# Wacom Model: CTE-440 "Platform Not Supported" Questions



## lapperoo (Sep 6, 2015)

I have a Wacom Graphire 4 Tablet Model: CTE-440 that was opened and tried out when I purchased it years (essentially unused) ago but my class instructor did not permit it to be used in that class. I now have a need for it but when I tried to load it on my ASUS Win OS 8.1 laptop I get "Platform Not Supported" and cannot go further. 

Is it possible to use this on my new computer and how do I get it to work? I hate to have to buy a new pen/tablet device when the Wacom I have has never really been used. If it's not possible for it to work on Win OS 8.1, will it work on Win 7 OS? I will need help to set it up on the older laptop if that is the only way to use this device. 

Any help would be appreciated. 
Lapperoo


----------



## Tabvla (Apr 10, 2006)

Hi Lapperoo, welcome to the TSG Forums.... 

I don't think that the problem that you are experiencing is a Windows 8.1 specific issue. The problem is almost certainly related to the Wacom driver.

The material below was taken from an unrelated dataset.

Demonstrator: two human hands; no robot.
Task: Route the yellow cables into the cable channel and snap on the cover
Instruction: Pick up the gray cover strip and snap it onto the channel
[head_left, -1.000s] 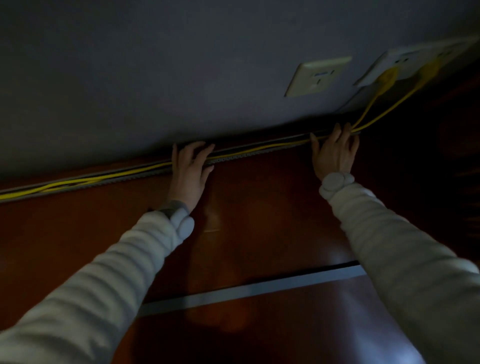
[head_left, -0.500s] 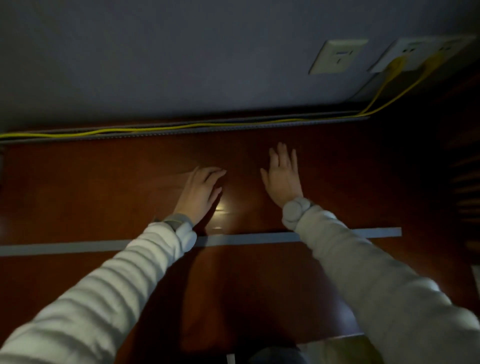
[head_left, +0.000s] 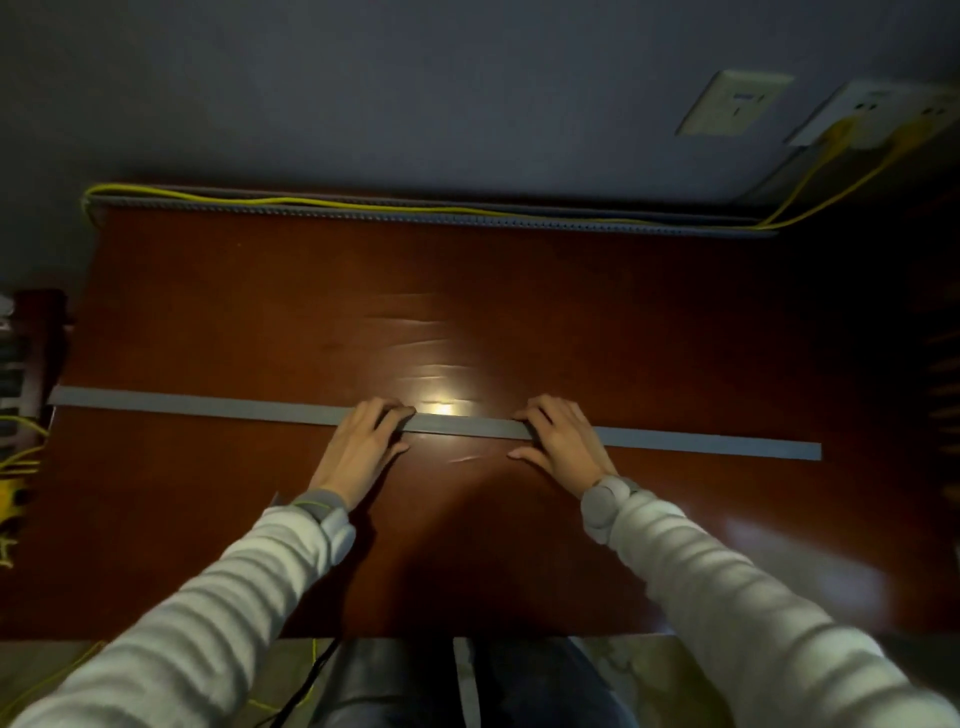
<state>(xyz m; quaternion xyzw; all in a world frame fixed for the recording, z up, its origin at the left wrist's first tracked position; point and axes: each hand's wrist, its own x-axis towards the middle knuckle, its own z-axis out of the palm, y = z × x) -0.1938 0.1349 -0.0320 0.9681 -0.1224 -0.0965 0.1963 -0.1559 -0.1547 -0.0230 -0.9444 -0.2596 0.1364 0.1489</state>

I am uncertain as to whether Wacom has written a driver for the 440 model that works with W8.1. The only way to get a correct answer to that question is if you asked Wacom directly. Suggest that you raise a support call with Wacom Support.

*CAUTION* : Be careful when taking advice about drivers. ONLY Wacom can advise you correctly as to whether they have a driver, which driver to use (if they have one), how to install it and what precautions you may have to take.

T.


----------